I told him I didn't know. Neither of us said anything else until we pulled in at the hospital.

"You want me to come inside with you, man? Or wait out here?"

I shook my head. "But thanks."

"Anything I can do, you let me know."

"I will."

"Tough, huh?"

I'd started away when he called out: "Lewis." He leaned down into the passenger window so we could see one another. Put a
closed hand to his ear. Call me.

One might have expected to see Craig Parker, with his elegantly understated clothes, blond hair and strong features, in the
pages of a fashion catalog rather more than in this chaotic, bloody, antiquated ER. Yet, surrounded by junkies and drunks,
gunshot wounds, knifings, crushed limbs and cardiacs, the breathless, he seemed strangely at home here—calm and in control.
A rare fortunate man who had found his place in the world and begun to flourish.

He thanked me for coming, turned to a woman nearby and said, "Cover for me, Dee?" Three other people were all talking to her
at the same time. "Sure, no problem," she told him.

"Come with me, please, Mr.

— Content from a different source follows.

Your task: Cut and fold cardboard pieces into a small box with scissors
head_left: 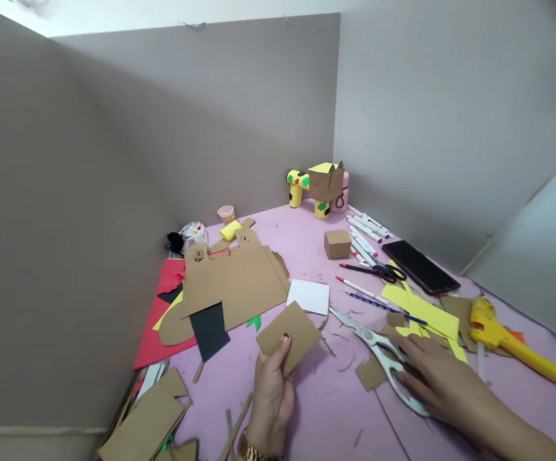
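My left hand (274, 384) grips a square piece of brown cardboard (293, 333), with the thumb on top and the fingers beneath. On the right, my right hand (434, 374) reaches across the handles of white-handled scissors (371, 339). Its fingers are stretched and slightly apart, touching or just above the handles; the palm side is hidden. The scissors lie on the pink tabletop (326, 410) with the blades toward the back left. A small cardboard scrap (371, 373) sits beside their handles. Beyond the held square lies a white paper square (308, 296).
A large cut cardboard shape (239, 282) covers red sheets (163, 320) at left. Behind are a small cardboard box (337, 244) and a yellow spotted animal figure (298, 179). Markers (364, 234), black scissors (388, 273), a phone (419, 266) and a yellow glue gun (508, 339) lie right.
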`<state>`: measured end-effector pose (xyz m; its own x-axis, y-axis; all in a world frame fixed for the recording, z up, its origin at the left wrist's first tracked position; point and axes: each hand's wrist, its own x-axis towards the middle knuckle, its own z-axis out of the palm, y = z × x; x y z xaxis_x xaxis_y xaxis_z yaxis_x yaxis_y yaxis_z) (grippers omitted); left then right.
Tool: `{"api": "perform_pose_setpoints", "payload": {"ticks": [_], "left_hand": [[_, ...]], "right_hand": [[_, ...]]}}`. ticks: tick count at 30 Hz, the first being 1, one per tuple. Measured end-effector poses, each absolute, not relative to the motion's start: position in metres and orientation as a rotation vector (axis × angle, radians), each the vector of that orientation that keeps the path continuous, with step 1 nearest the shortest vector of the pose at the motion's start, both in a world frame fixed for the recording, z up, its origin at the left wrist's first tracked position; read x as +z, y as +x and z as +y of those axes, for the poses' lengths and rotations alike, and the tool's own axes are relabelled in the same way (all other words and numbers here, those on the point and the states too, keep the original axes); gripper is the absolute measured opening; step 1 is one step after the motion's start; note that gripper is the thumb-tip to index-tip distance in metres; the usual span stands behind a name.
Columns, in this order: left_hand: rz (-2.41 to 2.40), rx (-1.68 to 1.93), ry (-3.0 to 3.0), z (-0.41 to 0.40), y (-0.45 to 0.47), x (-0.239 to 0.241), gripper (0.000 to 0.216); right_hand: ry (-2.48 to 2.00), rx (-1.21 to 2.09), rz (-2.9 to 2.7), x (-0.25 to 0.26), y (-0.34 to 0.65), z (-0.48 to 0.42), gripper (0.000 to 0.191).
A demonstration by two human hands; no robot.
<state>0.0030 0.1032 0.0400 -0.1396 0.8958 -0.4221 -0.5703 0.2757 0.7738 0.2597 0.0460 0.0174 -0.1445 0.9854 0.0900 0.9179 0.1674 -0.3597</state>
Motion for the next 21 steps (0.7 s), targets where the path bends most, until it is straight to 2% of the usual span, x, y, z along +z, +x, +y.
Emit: {"api": "perform_pose_setpoints", "payload": {"ticks": [7, 12, 17, 21], "left_hand": [[1.08, 1.358, 0.43, 0.101, 0.003, 0.045, 0.029], [1.057, 1.384, 0.399, 0.1, 0.002, 0.05, 0.034], [1.051, 1.387, 0.384, 0.099, 0.002, 0.053, 0.035], [1.037, 1.387, 0.392, 0.098, 0.001, 0.054, 0.035]], "right_hand": [[-1.851, 0.266, -2.118, 0.005, 0.257, 0.046, 0.041], [-1.669, 0.83, -1.595, 0.021, 0.258, 0.038, 0.036], [-1.307, 1.437, -0.968, 0.026, 0.231, 0.023, 0.059], [-1.143, 1.748, -0.867, 0.028, 0.203, 0.014, 0.06]]}}
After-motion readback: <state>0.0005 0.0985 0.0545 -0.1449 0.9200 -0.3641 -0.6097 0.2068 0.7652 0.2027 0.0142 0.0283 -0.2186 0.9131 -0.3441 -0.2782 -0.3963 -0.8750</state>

Griffin."

We went down a hallway straight and narrow as a cannon.

"Something I need to tell you. Bear right, here, sir.... Shortly after we spoke, the patient arrested. He came back pretty
quickly, but whenever the bottom drops out like that, it's a tremendous shock to the system. We've put him on a respirator,
chiefly to take some of the strain off his heart. It—"

"I know, Dr. Parker. I've been through this before." Searching for LaVerne's daughter Alouette, first I had found her premature
baby, on a ventilator in a neonatal intensive care unit up in Mississippi. Alouette herself had been on one for a while.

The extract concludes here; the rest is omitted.